Exercise instructions
Read the listing below and copy out each line where the word "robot" occurs.

..............................

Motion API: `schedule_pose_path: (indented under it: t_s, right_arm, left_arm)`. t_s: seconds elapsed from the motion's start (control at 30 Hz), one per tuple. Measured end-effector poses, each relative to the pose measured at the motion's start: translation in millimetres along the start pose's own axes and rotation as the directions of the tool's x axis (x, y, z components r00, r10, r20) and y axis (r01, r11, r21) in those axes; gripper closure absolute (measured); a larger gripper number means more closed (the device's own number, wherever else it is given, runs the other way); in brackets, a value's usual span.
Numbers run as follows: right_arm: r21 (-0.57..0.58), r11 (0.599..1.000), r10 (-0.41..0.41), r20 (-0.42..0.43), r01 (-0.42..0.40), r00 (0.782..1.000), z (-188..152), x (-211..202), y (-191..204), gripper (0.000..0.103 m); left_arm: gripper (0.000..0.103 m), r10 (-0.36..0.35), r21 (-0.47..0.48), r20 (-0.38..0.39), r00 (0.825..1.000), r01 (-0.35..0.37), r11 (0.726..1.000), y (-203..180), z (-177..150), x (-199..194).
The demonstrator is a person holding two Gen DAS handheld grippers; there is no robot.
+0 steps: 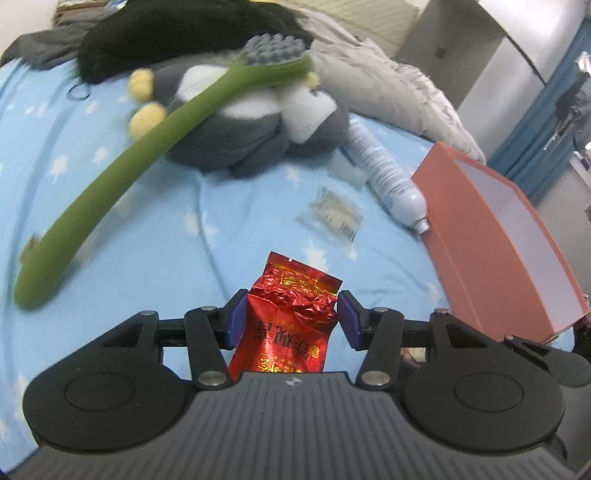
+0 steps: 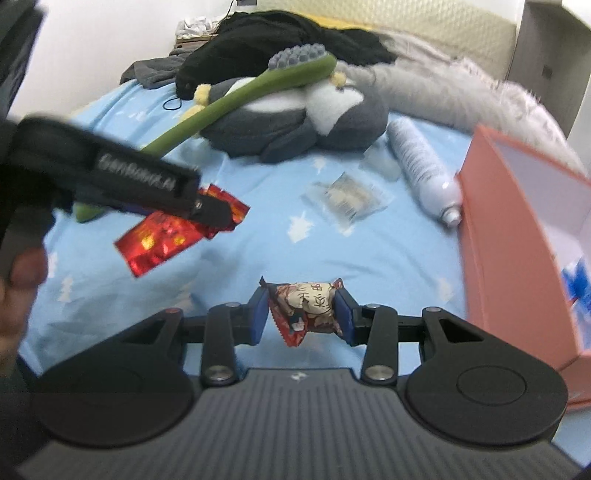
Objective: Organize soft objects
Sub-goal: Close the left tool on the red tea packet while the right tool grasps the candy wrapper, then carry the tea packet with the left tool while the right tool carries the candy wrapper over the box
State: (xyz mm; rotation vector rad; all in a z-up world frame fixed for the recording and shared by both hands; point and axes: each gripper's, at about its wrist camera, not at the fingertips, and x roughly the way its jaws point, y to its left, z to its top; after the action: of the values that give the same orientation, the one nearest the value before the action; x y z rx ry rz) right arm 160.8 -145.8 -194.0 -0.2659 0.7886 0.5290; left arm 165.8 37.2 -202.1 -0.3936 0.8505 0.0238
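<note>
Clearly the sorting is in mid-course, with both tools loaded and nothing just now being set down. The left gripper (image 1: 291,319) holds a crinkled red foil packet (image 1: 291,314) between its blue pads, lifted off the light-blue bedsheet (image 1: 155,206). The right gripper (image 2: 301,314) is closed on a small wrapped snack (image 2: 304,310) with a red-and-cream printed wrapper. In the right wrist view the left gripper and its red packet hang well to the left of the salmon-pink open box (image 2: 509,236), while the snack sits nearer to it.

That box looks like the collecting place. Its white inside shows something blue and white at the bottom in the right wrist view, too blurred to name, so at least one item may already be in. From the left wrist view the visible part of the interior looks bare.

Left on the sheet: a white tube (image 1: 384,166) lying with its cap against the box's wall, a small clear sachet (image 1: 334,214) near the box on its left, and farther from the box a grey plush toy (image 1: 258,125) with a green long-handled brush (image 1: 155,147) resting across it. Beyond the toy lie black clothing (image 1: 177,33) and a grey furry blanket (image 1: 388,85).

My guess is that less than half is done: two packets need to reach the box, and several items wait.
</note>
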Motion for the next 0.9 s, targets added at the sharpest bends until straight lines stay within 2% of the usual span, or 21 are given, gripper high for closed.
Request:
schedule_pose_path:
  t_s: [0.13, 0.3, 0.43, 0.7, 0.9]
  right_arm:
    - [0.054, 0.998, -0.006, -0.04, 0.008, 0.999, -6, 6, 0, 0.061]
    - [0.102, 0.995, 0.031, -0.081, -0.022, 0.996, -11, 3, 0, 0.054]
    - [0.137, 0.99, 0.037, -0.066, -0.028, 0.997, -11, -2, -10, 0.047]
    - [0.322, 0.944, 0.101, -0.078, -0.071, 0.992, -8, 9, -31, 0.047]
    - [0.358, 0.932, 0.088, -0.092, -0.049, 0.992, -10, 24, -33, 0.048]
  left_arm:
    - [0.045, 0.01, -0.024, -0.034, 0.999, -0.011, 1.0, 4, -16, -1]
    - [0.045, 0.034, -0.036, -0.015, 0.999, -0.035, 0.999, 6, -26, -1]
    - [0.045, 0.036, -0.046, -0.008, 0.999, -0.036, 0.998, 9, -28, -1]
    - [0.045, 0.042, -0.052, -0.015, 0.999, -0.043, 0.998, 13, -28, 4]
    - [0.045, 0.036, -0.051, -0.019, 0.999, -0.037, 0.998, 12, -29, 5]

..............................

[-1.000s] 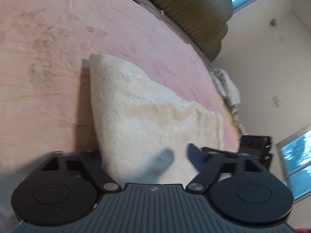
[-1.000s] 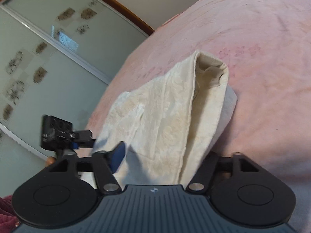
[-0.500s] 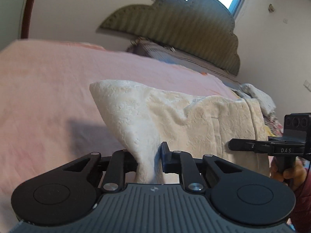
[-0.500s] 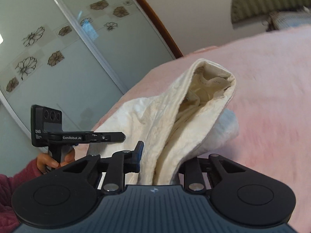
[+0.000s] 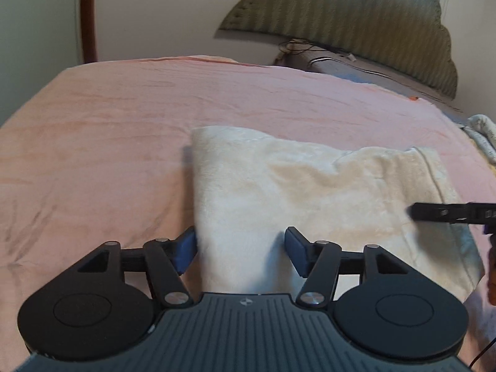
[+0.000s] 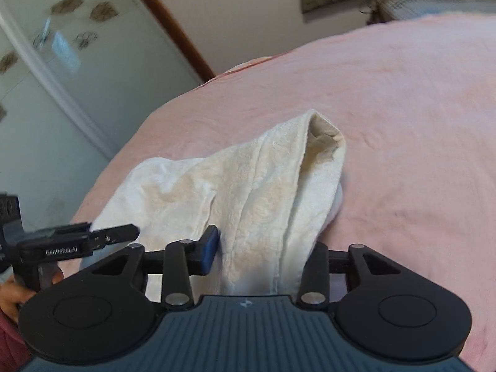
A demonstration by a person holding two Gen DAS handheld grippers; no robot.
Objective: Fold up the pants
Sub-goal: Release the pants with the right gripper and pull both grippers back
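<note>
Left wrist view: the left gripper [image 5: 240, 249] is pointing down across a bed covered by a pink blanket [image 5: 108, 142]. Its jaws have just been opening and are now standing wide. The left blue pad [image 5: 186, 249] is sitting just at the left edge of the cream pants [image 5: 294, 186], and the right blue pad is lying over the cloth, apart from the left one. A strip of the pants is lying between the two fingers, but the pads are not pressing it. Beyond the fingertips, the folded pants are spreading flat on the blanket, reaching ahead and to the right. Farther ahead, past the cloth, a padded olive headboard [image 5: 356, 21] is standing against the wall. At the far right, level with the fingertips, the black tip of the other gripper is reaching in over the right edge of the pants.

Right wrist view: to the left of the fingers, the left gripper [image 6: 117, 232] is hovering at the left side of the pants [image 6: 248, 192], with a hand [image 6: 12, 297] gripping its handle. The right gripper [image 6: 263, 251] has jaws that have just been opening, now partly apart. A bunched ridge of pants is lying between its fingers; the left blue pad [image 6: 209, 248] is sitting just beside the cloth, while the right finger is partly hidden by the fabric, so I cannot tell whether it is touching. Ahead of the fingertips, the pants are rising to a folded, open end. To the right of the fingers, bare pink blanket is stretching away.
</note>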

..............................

The answer
The demonstrator is a person holding two Gen DAS handheld grippers; there is no robot.
A demonstration by a person holding two Gen DAS handheld grippers; no robot.

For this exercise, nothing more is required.